» **Problem to work on**: Restate the records below word for word, leaving nothing out.

Data Start Marker

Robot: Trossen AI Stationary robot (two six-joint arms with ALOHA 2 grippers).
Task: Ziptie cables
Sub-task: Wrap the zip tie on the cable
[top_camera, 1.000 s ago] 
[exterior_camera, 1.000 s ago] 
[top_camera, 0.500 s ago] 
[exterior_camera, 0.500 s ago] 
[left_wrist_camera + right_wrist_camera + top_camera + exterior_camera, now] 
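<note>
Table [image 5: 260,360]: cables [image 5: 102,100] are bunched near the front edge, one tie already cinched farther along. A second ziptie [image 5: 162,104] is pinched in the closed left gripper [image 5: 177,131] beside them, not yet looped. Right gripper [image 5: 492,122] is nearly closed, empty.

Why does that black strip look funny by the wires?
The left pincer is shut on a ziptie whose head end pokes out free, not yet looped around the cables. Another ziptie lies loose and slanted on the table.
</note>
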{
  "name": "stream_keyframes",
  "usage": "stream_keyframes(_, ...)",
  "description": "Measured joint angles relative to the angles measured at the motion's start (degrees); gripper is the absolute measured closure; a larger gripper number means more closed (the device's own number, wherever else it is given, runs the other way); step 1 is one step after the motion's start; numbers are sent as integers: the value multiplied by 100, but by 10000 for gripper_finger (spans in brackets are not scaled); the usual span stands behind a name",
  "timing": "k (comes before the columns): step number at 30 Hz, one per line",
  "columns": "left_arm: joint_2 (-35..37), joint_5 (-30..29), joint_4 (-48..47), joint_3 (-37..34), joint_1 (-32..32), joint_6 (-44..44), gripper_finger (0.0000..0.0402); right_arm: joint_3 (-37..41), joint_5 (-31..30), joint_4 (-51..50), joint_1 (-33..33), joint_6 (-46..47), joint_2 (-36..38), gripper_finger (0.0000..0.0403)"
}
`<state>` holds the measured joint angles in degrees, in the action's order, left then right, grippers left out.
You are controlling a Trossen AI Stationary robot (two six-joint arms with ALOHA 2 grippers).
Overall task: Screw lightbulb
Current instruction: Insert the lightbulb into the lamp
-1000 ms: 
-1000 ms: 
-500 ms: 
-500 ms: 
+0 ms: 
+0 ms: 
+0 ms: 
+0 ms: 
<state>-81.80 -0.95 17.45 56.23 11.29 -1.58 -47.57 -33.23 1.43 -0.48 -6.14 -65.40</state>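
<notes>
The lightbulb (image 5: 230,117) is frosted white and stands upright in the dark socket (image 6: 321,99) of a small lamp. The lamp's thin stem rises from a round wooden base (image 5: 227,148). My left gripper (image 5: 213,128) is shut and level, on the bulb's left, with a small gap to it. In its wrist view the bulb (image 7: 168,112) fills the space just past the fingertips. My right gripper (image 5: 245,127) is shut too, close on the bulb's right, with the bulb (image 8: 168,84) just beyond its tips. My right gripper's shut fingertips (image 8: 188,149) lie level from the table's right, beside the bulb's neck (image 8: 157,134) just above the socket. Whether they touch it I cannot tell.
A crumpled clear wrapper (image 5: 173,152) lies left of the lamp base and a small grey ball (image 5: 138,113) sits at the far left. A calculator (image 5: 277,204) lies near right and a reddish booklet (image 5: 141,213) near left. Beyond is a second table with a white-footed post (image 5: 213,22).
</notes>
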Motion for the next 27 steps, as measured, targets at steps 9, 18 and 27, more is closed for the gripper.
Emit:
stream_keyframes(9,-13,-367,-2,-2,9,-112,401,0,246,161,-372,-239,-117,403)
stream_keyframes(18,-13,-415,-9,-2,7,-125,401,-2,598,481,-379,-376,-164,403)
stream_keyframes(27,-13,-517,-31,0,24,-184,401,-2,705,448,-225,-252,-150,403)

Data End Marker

» **Response below**:
Robot: Trossen AI Stationary robot (two six-joint arms with ALOHA 2 grippers).
Task: Ziptie cables
Sub-task: Wrap the zip tie on the cable
[top_camera, 1.000 s ago] 
[exterior_camera, 1.000 s ago] 
[top_camera, 0.500 s ago] 
[exterior_camera, 0.500 s ago] 
[left_wrist_camera + right_wrist_camera + top_camera + exterior_camera, now] 
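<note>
Table [image 5: 260,360]: cables [image 5: 102,100] are bunched near the front edge, one tie already cinched farther along. A second ziptie [image 5: 162,104] is pinched in the closed left gripper [image 5: 177,131] beside them, not yet looped. Right gripper [image 5: 492,122] is nearly closed, empty.

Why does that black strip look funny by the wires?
The left pincer is shut on a ziptie whose head end pokes out free, not yet looped around the cables. Another ziptie lies loose and slanted on the table.
</note>
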{
  "name": "stream_keyframes",
  "usage": "stream_keyframes(_, ...)",
  "description": "Measured joint angles relative to the angles measured at the motion's start (degrees); gripper is the absolute measured closure; a larger gripper number means more closed (the device's own number, wherever else it is given, runs the other way); step 1 is one step after the motion's start; numbers are sent as integers: the value multiplied by 100, but by 10000 for gripper_finger (spans in brackets are not scaled); the usual span stands behind a name",
  "timing": "k (comes before the columns): step number at 30 Hz, one per line",
  "columns": "left_arm: joint_2 (-35..37), joint_5 (-30..29), joint_4 (-48..47), joint_3 (-37..34), joint_1 (-32..32), joint_6 (-44..44), gripper_finger (0.0000..0.0402); right_arm: joint_3 (-37..41), joint_5 (-31..30), joint_4 (-51..50), joint_1 (-33..33), joint_6 (-46..47), joint_2 (-36..38), gripper_finger (0.0000..0.0403)"
}
`<state>` holds the measured joint angles in degrees, in the action's order, left then right, grippers left out.
You are controlling a Trossen AI Stationary robot (two six-joint arms with ALOHA 2 grippers).
Overall task: Screw lightbulb
Current instruction: Insert the lightbulb into the lamp
-1000 ms: 
-1000 ms: 
-500 ms: 
-500 ms: 
+0 ms: 
+0 ms: 
+0 ms: 
+0 ms: 
<state>-81.80 -0.95 17.45 56.23 11.29 -1.58 -47.57 -33.23 1.43 -0.48 -6.14 -65.40</state>
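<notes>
The lightbulb (image 5: 230,117) is frosted white and stands upright in the dark socket (image 6: 321,99) of a small lamp. The lamp's thin stem rises from a round wooden base (image 5: 227,148). My left gripper (image 5: 213,128) is shut and level, on the bulb's left, with a small gap to it. In its wrist view the bulb (image 7: 168,112) fills the space just past the fingertips. My right gripper (image 5: 245,127) is shut too, close on the bulb's right, with the bulb (image 8: 168,84) just beyond its tips. My right gripper's shut fingertips (image 8: 188,149) lie level from the table's right, beside the bulb's neck (image 8: 157,134) just above the socket. Whether they touch it I cannot tell.
A crumpled clear wrapper (image 5: 173,152) lies left of the lamp base and a small grey ball (image 5: 138,113) sits at the far left. A calculator (image 5: 277,204) lies near right and a reddish booklet (image 5: 141,213) near left. Beyond is a second table with a white-footed post (image 5: 213,22).
</notes>
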Motion for the next 27 steps, as measured, targets at steps 9, 18 and 27, more is closed for the gripper.
Emit:
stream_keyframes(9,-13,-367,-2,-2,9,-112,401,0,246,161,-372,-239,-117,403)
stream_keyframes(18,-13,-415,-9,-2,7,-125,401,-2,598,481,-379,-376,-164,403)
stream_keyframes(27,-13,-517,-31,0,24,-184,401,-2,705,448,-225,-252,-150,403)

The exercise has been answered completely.